*** Input for this task ***

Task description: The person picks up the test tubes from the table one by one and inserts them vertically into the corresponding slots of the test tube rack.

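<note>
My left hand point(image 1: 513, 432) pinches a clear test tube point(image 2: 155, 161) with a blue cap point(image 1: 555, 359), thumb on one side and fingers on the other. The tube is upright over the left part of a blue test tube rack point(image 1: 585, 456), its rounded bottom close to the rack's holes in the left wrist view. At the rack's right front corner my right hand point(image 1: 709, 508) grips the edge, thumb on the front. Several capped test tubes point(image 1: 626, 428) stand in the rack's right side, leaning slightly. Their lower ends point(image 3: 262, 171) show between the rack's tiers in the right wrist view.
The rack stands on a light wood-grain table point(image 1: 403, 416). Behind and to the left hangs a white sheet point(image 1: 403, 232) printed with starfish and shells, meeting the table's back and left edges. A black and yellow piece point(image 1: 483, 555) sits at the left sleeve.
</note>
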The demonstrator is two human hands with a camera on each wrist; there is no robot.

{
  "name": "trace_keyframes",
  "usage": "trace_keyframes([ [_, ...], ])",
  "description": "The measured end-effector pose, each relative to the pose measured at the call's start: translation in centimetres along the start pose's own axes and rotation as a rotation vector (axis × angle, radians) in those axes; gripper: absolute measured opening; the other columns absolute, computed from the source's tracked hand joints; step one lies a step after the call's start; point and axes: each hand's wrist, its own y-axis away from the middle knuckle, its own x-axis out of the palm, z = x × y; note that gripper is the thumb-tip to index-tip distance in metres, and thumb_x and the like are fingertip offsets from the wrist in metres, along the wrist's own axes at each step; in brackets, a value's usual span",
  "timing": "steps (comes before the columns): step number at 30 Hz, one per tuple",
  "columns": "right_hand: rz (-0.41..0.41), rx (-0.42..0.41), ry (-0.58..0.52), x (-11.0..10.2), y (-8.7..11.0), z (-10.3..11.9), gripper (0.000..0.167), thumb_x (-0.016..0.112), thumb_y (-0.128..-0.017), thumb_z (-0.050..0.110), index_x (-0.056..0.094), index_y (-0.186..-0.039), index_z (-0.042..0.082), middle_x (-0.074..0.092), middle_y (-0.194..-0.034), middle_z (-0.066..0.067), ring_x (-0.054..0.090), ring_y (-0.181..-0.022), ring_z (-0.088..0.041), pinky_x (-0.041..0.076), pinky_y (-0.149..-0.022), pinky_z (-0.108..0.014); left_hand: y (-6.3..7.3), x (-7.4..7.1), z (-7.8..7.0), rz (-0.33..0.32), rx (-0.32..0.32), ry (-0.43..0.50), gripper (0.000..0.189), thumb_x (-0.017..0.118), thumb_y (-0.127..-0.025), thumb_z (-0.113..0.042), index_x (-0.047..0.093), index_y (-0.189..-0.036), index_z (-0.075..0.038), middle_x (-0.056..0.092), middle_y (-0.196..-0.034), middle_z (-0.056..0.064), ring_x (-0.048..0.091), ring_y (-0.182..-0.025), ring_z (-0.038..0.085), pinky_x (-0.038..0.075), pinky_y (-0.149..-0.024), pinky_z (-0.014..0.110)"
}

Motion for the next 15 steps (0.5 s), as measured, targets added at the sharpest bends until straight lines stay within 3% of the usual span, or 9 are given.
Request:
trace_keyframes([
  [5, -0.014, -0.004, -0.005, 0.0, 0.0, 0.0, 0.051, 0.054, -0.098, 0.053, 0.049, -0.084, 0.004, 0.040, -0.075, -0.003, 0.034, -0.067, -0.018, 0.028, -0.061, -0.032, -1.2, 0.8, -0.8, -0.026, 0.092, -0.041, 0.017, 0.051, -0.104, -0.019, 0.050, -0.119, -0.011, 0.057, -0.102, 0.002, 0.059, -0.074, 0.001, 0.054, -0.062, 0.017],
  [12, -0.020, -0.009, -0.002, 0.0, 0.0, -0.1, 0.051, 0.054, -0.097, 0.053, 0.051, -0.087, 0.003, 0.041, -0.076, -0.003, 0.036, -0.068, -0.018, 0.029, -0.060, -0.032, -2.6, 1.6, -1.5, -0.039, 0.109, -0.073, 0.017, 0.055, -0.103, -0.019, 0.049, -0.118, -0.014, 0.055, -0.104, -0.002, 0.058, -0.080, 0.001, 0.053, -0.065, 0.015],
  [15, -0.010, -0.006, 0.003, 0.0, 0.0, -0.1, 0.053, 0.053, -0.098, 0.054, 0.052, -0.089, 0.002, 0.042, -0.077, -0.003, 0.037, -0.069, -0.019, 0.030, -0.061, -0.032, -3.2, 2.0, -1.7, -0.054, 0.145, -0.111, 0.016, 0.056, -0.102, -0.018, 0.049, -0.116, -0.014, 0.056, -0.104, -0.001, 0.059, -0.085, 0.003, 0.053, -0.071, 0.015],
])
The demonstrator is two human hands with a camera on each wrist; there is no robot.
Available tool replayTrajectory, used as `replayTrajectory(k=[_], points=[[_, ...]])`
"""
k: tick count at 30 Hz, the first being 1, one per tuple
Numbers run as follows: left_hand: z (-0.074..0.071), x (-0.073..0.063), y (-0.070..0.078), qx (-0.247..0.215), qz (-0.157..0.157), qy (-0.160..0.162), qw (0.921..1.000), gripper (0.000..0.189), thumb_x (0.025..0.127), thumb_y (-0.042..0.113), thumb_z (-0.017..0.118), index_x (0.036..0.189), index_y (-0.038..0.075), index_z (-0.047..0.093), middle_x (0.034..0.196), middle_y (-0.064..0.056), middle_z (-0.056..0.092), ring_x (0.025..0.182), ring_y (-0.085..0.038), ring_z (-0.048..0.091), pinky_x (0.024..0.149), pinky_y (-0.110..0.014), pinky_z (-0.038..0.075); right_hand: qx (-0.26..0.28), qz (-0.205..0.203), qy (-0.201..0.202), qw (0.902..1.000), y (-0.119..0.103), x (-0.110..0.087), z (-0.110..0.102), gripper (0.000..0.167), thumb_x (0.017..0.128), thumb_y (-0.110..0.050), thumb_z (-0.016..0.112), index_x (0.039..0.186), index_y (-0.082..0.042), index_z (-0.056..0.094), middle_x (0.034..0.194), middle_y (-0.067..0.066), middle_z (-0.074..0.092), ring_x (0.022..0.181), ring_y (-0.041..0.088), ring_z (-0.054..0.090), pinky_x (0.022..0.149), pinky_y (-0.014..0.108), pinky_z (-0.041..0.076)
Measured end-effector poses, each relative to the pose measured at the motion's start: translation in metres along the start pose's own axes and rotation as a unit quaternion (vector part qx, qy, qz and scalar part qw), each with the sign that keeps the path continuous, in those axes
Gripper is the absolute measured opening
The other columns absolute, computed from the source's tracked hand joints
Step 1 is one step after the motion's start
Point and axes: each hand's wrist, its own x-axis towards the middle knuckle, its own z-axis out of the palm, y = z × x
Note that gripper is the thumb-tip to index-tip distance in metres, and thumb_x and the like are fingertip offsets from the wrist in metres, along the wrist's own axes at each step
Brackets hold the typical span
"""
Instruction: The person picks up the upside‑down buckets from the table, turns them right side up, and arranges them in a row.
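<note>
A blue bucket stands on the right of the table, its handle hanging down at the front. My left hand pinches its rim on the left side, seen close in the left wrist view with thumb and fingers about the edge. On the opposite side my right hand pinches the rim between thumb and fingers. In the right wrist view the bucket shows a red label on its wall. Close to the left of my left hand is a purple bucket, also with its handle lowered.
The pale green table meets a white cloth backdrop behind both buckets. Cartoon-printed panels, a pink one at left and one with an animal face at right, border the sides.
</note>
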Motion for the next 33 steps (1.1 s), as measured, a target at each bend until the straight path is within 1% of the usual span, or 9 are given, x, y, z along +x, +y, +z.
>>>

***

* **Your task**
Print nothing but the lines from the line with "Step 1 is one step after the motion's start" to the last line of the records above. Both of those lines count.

* **Result for this exercise**
Step 1 is one step after the motion's start
Point and axes: each hand's wrist, its own x-axis towards the middle knuckle, its own z-axis out of the palm, y = z × x
Note that gripper is the thumb-tip to index-tip distance in metres, and thumb_x and the like are fingertip offsets from the wrist in metres, along the wrist's own axes at each step
Brackets hold the typical span
"""
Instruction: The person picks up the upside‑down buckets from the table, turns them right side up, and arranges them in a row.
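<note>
A blue bucket stands on the right of the table, its handle hanging down at the front. My left hand pinches its rim on the left side, seen close in the left wrist view with thumb and fingers about the edge. On the opposite side my right hand pinches the rim between thumb and fingers. In the right wrist view the bucket shows a red label on its wall. Close to the left of my left hand is a purple bucket, also with its handle lowered.
The pale green table meets a white cloth backdrop behind both buckets. Cartoon-printed panels, a pink one at left and one with an animal face at right, border the sides.
</note>
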Motion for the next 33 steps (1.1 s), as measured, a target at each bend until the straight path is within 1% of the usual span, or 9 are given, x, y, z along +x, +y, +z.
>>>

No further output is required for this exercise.